» Exercise description
Out of the data below, copy every line with the string "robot".

» Data for processing

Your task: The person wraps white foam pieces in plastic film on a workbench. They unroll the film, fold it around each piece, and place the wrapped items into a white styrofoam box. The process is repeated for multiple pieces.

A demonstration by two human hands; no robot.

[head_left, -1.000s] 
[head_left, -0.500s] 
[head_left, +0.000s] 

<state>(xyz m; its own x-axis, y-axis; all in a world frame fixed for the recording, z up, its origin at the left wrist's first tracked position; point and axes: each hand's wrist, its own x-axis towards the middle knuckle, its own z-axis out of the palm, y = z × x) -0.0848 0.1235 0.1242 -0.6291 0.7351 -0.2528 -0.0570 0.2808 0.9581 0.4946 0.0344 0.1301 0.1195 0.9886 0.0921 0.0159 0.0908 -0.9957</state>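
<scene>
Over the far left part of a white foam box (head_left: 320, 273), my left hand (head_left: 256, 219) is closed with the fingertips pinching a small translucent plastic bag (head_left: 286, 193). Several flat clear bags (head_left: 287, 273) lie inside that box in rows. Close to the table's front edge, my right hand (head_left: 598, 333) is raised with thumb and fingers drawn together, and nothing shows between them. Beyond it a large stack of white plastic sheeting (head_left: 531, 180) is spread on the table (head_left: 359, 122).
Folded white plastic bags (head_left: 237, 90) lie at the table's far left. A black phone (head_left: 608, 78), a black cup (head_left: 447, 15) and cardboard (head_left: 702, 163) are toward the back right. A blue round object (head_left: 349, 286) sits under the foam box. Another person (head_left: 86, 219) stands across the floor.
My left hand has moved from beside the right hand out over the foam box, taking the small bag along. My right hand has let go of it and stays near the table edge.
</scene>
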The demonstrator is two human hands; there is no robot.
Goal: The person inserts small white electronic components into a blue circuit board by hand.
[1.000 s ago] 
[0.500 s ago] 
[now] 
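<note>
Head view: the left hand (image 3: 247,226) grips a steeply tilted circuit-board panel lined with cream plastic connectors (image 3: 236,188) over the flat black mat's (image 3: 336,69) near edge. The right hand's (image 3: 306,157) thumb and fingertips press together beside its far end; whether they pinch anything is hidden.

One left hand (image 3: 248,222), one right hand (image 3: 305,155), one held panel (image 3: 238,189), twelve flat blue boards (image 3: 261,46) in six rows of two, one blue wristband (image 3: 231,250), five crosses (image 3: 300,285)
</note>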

» Answer to this task
A demonstration by two human hands; no robot.
The demonstrator is two human hands; there is no robot.

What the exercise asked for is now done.